Problem to work on. Reproduce every line of the listing below exactly.

Data section.
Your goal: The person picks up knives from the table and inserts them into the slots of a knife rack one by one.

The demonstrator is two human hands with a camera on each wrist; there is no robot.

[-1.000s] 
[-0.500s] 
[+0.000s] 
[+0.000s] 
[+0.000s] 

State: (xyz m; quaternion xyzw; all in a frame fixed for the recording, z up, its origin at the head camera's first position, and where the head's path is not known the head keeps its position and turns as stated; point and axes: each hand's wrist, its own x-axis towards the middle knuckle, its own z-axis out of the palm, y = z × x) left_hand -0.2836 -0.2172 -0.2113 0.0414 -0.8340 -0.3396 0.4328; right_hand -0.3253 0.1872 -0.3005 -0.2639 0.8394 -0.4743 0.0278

Expected answer.
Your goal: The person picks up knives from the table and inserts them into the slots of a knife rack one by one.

The demonstrator is two human hands with a camera on each wrist; there is no robot.

[-1.000s] 
[-0.500s] 
[+0.000s] 
[+0.000s] 
[+0.000s] 

State: (xyz m; quaternion xyzw; all in a frame fixed for the recording, z up, its origin at the head camera's first position, and where the head's path is not known the head keeps its position and turns as stated; point and axes: each hand's wrist, its own x-axis towards the middle knuckle, its own z-axis out of the palm, y = z × x) left_hand -0.2836 -0.2172 -0.2113 0.0414 -0.8340 -0.3396 0.4328; right_hand -0.3253 0.1872 -0.3005 -0.2639 0.8394 -0.4743 0.0278

The exercise has been carried out completely.